Combined Ibuprofen-Nanoconjugate Micelles with E-Selectin for Effective Sunitinib Anticancer Therapy.

Introduction: Sunitinib, a first-line therapy with a certain effect, was utilized in the early stages of renal cell carcinoma treatment. However, its clinical toxicity, side effects, and its limited bioavailability, resulted in inadequate clinical therapeutic efficacy. Building neoteric, simple, and safe drug delivery systems with existing drugs offers new options. Therefore, we aimed to construct a micelle to improve the clinical efficacy of sunitinib by reusing ibuprofen.

Methods: We synthesized the sialic acid-poly (ethylene glycol)-ibuprofen (SA-PEG-IBU) amphipathic conjugate in two-step reaction. The SA-PEG-IBU amphiphilic conjugates can form into stable SPI nanomicelles in aqueous solution, which can be further loaded sunitinib (SU) to obtain the SPI/SU system. Following nanomicelle creation, sialic acid exposed to the nanomicelle surface can recognize the overexpressed E-selectin receptor on the membrane of cancer cells to enhance cellular uptake. The properties of morphology, stability, and drug release about the SPI/SU nanomicelles were investigated. Confocal microscopy and flow cytometry were used to assess the cellular uptake efficiency of nanomicelles in vitro. Finally, a xenograft tumor model in nude mice was constructed to investigate the body distribution and tumor suppression of SPI/SU in vivo.

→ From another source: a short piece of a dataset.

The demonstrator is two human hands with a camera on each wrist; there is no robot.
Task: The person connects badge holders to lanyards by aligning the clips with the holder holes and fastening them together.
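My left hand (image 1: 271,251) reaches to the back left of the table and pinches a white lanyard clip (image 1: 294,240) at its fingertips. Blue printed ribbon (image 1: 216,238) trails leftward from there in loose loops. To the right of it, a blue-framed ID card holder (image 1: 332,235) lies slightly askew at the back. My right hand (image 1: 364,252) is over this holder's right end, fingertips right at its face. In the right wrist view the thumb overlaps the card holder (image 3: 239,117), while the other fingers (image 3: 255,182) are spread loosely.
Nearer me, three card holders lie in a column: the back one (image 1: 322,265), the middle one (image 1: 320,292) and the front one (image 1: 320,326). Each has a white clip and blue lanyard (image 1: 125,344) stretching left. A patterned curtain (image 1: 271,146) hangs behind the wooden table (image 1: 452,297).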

Results: The result showed that SPI nanomicelles exhibited excellent tumor targeting performance and inhibited the migration and invasion of tumor cell in vitro. The SPI nanomicelles can improve the accumulation of drugs in the tumor site that showed effective tumor inhibition in vivo. In addition, H&E staining and immunohistochemical analysis demonstrated that the SPI/SU nanomicelles had a superior therapeutic effect and lower biotoxicity.

Conclusion: The SPI/SU nanomicelles displayed excellent anti-tumor ability, and can suppress the metastasis of tumor cell by decreasing the expression of Cyclooxygenase-2 due to the ibuprofen, providing an optimistic clinical application potential by developing a simple but safe drug delivery system.